Earn Higher Yield With These ETFs

Against this backdrop, investors can earn higher yields with these following ETFs. Most of the products hail from the U.S. corporate bond market, which swelled to a record $10.5 trillion. Even if there was a steep market selloff in late last week, the corporate bond segment stayed comparatively steady.

VanEck Vectors Investment Grade Floating Rate ETF (FLTR - Free Report) ) – Yield 2.09%

The underlying MVIS U.S. Investment Grade Floating Rate Index consists of U.S. dollar denominated floating rate notes issued by corporate issuers and rated investment grade by at least one of the three rating services Moody, S&P or Fitch. The fund charges 14 bps in fees.

Principal Investment Grade Corporate Active ETF (IG - Free Report) ) – Yield 6.48%

This ETF is active and does not track a benchmark. The fund seeks to achieve its investment objective by investing, under normal circumstances, at least 80% of its net assets, plus any borrowings for investment purposes, in investment grade corporate bonds and other fixed income securities at the time of purchase. "Investment grade" securities are rated BBB- or higher by S&P Global Ratings ("S&P Global") or Baa3 or higher by Moody's Investors Service, Inc. ("Moody's") or, if unrated, of comparable quality in the opinion of those selecting such investments.
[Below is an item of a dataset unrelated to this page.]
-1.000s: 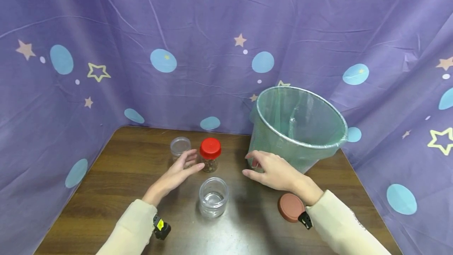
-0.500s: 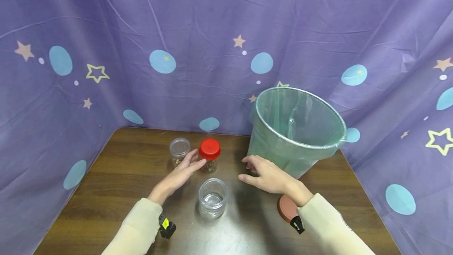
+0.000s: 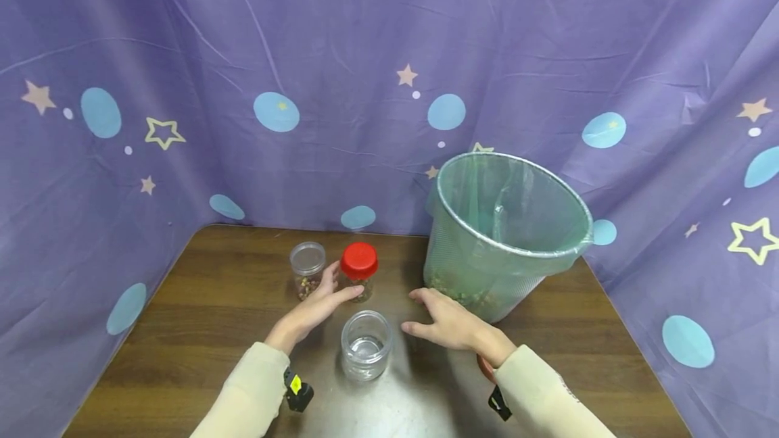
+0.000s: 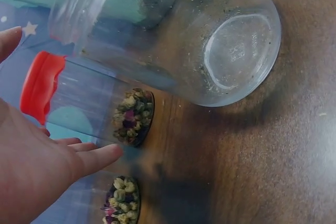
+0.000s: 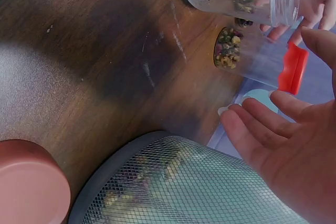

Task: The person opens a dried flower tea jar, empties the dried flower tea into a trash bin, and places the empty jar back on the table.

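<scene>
My left hand (image 3: 316,309) is beside a clear jar with a red lid (image 3: 359,261), thumb apart from the extended fingers. Dried flower buds (image 4: 131,116) lie at the bottom of that jar. Left of the hand stands a second clear jar (image 3: 307,263), also with dried buds low inside. A wide, lidless glass-clear jar (image 3: 366,351) stands between my hands, small specks on its inner wall. My right hand (image 3: 449,322) hovers in front of the mesh bin, fingers loosely extended and holding nothing.
A mesh bin (image 5: 226,187) with a pale green liner (image 3: 535,208) stands at the back right, dried buds at its bottom. A reddish-brown round lid (image 5: 29,184) lies under the right forearm. A purple curtain (image 3: 341,86) borders the wooden table (image 3: 176,330).
My left hand has shifted right and slightly nearer to me, beside the red-lidded jar. My right hand has moved left and nearer to me, its sleeve covering more of the reddish-brown lid.
</scene>
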A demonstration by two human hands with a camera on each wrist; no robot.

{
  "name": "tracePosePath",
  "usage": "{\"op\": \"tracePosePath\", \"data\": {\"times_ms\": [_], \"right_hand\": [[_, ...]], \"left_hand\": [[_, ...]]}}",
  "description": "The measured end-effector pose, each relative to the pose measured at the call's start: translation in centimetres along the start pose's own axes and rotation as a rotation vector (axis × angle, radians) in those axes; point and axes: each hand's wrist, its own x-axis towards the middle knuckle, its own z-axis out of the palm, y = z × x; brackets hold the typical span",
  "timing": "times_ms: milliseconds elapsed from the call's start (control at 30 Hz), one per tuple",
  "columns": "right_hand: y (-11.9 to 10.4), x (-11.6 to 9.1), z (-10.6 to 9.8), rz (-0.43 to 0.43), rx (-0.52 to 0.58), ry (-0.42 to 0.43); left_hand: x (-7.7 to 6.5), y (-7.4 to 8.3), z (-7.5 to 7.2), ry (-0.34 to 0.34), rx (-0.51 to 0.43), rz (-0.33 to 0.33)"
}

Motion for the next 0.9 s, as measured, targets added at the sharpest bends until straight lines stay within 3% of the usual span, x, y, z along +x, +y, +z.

iShares Long-Term Corporate Bond ETF (IGLB - Free Report) ) – Yield 3.40%

The underlying ICE BofAML 10+ Year US Corporate Index consists of U.S. dollar-denominated investment-grade corporate bonds that have a remaining maturity of greater than or equal to 10 years and have $250 million or more of outstanding face value. It charges 6 bps in fees.
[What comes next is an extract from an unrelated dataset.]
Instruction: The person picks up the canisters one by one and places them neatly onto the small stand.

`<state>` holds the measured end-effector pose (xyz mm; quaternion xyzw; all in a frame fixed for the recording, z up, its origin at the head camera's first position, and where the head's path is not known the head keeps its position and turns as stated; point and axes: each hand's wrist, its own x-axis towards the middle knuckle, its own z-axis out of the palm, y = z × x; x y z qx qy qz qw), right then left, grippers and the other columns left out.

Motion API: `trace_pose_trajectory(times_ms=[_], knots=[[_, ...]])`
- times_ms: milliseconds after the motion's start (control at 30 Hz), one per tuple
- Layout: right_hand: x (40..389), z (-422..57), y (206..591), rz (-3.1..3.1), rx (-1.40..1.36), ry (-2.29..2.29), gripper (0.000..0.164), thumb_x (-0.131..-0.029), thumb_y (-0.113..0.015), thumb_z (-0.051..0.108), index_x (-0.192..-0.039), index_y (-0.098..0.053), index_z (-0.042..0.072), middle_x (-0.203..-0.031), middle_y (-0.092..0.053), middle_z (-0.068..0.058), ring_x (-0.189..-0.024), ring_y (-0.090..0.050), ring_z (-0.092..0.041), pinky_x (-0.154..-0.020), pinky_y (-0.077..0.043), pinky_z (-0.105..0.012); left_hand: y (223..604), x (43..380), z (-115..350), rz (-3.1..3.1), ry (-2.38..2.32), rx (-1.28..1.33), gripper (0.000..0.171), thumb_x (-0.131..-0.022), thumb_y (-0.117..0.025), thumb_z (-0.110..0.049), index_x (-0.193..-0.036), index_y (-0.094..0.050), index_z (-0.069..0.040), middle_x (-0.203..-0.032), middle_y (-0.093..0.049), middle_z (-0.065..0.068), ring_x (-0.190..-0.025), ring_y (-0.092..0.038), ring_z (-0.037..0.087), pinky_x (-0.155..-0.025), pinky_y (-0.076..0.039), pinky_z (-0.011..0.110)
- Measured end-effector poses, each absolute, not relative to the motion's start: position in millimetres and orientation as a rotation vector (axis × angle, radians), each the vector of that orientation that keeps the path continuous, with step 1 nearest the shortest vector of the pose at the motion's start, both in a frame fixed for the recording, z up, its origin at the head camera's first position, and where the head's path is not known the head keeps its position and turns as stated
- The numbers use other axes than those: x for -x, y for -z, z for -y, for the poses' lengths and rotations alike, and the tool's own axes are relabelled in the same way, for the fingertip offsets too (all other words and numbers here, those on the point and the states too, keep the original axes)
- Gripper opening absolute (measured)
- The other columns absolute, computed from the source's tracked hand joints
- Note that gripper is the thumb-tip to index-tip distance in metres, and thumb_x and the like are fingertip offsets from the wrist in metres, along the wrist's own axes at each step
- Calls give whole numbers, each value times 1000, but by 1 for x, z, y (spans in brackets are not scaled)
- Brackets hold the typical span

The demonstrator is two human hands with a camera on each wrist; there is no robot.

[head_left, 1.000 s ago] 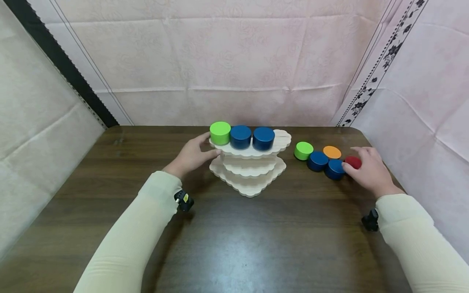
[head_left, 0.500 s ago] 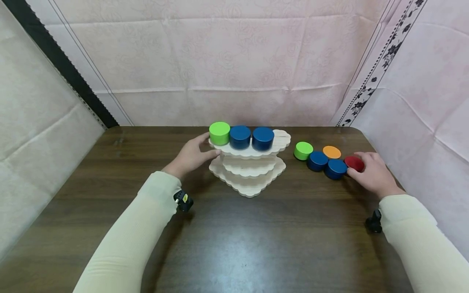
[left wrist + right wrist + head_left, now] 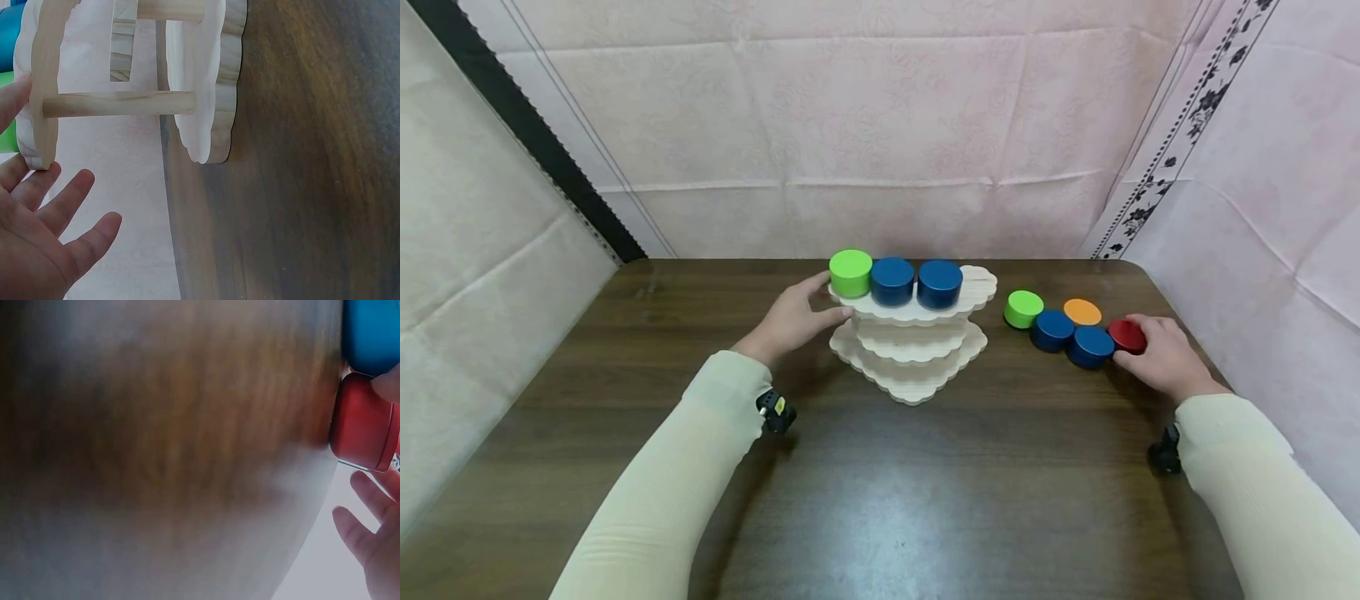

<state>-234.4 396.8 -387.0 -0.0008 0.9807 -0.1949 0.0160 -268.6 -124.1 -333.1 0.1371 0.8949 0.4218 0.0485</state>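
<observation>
A pale wooden tiered stand (image 3: 910, 379) with scalloped boards and dowel posts stands on the table. On its top board sit a green tin (image 3: 851, 273) and two blue tins (image 3: 892, 282), side by side. My left hand (image 3: 793, 321) grips the left edge of that board; the left wrist view shows the thumb (image 3: 14, 103) and fingertips against it. At the right, my right hand (image 3: 1167, 358) holds a round red tin (image 3: 1127, 335) between thumb and fingers. The red tin (image 3: 362, 422) is still down at the table, beside a blue tin (image 3: 373, 334).
Left of the red tin cluster a green tin (image 3: 1023, 309), an orange tin (image 3: 1082, 312) and two blue tins (image 3: 1091, 347). The brown wooden table (image 3: 880, 500) ends at cloth-covered walls (image 3: 880, 125) at the back and both sides.
My right hand has shifted slightly right and closed around the red tin, which now shows more from above. The left hand and the stand have stayed in place.
</observation>
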Motion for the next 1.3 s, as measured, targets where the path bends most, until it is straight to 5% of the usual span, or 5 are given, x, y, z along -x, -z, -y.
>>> trace_pose_trajectory(times_ms=[833,1300], knots=[[229,-398,383,-3138,-222,747,73,-87,-66,24,-137,-30,-15,-126,-31,-38,-110,-32,-53,-77,-47,-62,334,269,123,-2729,-1303,-405,77,-90,-68,-36,-152,-30,-12,-142,-47,14,-132,-42,33,-105,-39,50],[228,-364,349,-3267,-210,1011,70,-89,-64,22,-141,-32,-11,-133,-33,-34,-121,-29,-49,-83,-46,-64,332,267,123,-2717,-1309,-403,78,-90,-68,-36,-153,-28,-13,-146,-44,12,-134,-40,32,-107,-37,50]])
WisdomTree Emerging Markets Corporate Bond Fund (EMCB - Free Report) – Yield 4.08%

This ETF is active and does not track a benchmark. The fund looks to provide a high level of total return consisting of both income and capital appreciation through investments in the debt of emerging markets corporate issuers. Brazil (10.41%), Russia (9.30%) and India (6.99%) hold the top three geographical allocations. The fund charges 60 bps in fees.